Please print the entries below exactly, from the line with "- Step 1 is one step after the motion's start" through the line with "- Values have", including both of those lines and leaving out all others.

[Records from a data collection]
↓
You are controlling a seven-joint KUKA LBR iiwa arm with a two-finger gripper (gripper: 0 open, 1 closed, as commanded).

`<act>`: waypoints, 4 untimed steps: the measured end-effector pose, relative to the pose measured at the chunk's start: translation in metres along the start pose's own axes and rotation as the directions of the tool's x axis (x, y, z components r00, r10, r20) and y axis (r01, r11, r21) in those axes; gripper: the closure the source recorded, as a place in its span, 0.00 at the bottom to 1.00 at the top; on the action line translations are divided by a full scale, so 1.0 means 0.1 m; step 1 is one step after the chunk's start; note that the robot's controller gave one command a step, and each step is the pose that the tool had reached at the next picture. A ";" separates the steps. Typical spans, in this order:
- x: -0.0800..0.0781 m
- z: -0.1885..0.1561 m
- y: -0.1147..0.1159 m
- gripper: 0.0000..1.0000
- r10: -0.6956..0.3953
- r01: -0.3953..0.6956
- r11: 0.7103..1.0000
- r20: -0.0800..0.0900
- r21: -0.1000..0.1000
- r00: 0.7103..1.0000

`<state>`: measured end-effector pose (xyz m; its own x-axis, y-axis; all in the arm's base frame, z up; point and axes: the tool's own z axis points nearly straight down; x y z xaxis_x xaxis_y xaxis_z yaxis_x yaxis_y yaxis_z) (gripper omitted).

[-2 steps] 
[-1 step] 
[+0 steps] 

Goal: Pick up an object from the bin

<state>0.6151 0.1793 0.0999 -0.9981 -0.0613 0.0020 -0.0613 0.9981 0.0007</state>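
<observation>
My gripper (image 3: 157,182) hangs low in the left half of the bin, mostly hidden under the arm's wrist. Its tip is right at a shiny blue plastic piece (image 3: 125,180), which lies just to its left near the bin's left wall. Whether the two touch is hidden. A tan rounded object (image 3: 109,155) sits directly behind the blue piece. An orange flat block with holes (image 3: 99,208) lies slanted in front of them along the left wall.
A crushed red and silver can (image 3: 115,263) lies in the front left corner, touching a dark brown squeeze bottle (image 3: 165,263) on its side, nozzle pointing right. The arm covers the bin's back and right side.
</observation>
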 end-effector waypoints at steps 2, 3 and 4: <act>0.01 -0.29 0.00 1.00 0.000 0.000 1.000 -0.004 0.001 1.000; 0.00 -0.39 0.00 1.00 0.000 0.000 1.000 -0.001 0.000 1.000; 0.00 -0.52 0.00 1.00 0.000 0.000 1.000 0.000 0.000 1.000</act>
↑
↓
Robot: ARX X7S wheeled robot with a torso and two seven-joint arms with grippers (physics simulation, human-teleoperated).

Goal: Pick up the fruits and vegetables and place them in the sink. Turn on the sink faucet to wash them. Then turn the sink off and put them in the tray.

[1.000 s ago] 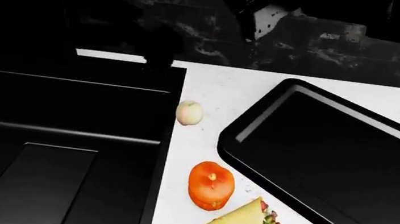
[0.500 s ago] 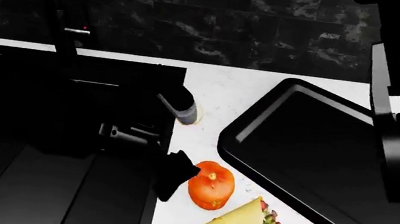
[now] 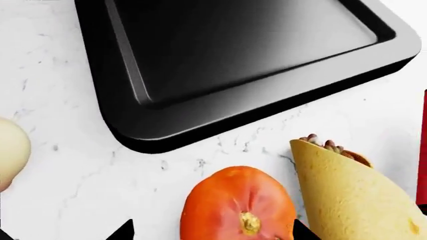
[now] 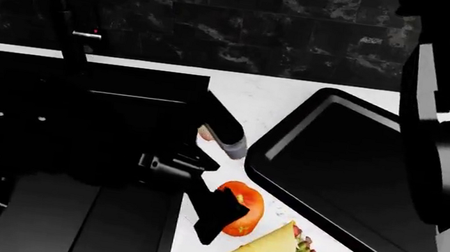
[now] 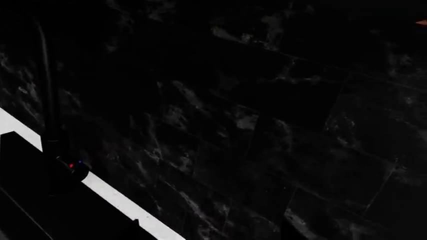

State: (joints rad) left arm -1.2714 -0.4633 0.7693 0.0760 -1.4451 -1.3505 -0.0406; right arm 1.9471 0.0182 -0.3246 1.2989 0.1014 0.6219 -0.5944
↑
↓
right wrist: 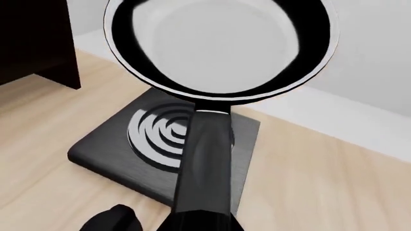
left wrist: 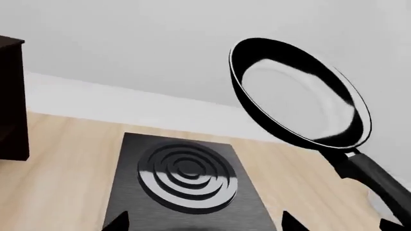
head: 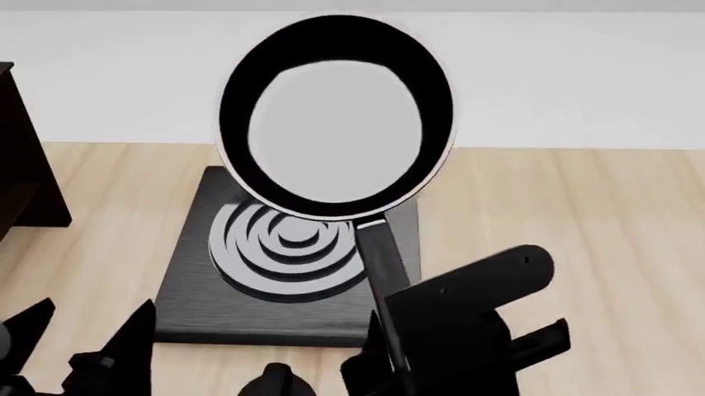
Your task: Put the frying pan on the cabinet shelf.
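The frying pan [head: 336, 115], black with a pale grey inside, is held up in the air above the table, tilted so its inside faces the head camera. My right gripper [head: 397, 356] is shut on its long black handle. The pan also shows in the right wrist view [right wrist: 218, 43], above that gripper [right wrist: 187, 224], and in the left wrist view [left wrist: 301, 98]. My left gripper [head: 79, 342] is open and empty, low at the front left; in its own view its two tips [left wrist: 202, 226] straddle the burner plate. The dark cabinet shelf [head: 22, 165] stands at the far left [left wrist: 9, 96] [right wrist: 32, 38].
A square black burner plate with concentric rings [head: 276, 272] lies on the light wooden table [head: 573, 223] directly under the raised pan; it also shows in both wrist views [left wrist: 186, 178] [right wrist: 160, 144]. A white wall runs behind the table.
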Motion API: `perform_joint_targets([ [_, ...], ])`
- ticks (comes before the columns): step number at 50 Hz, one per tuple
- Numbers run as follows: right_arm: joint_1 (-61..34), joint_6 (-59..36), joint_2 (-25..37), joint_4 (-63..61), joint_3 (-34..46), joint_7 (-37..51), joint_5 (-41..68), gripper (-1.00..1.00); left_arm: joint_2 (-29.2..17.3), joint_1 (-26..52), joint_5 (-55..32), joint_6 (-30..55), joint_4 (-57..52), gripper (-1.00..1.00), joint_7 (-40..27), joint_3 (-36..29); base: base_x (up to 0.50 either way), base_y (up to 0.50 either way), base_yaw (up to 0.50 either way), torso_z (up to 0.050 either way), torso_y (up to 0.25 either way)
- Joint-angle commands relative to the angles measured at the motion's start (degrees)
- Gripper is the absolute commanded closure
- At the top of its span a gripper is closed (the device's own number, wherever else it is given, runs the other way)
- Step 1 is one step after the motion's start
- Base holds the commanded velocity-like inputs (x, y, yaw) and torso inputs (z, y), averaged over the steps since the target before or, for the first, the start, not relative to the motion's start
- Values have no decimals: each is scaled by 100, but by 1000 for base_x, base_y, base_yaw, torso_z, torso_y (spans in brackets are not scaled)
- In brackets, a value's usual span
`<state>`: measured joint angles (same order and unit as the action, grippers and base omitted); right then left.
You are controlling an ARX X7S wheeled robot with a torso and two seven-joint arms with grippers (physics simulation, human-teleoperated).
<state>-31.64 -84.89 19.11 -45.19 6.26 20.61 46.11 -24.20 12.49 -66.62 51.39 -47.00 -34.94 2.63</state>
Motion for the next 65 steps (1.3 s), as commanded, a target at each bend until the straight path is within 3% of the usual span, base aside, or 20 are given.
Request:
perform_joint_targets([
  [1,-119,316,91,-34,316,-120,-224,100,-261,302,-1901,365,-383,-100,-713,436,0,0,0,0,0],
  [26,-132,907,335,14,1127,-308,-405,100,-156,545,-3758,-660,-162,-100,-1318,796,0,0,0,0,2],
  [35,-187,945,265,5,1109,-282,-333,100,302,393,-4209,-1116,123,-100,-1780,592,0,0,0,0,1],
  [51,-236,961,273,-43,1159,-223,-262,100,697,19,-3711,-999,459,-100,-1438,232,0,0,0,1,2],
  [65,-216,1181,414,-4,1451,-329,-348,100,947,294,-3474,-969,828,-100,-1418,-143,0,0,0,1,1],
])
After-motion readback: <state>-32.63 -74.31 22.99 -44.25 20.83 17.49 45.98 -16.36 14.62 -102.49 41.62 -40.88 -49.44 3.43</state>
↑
--- Answer for this exercise ---
- Step 1 is one step after the motion's start
- Base holds the commanded velocity-like inputs (x, y, yaw) and torso inputs (z, y), averaged over the steps since the target before or, for the first, the start, not relative to the motion's start
- Values have no decimals: each is scaled by 100, but by 1000 for base_x, base_y, base_yaw, torso_z, torso_y (spans in brackets are not scaled)

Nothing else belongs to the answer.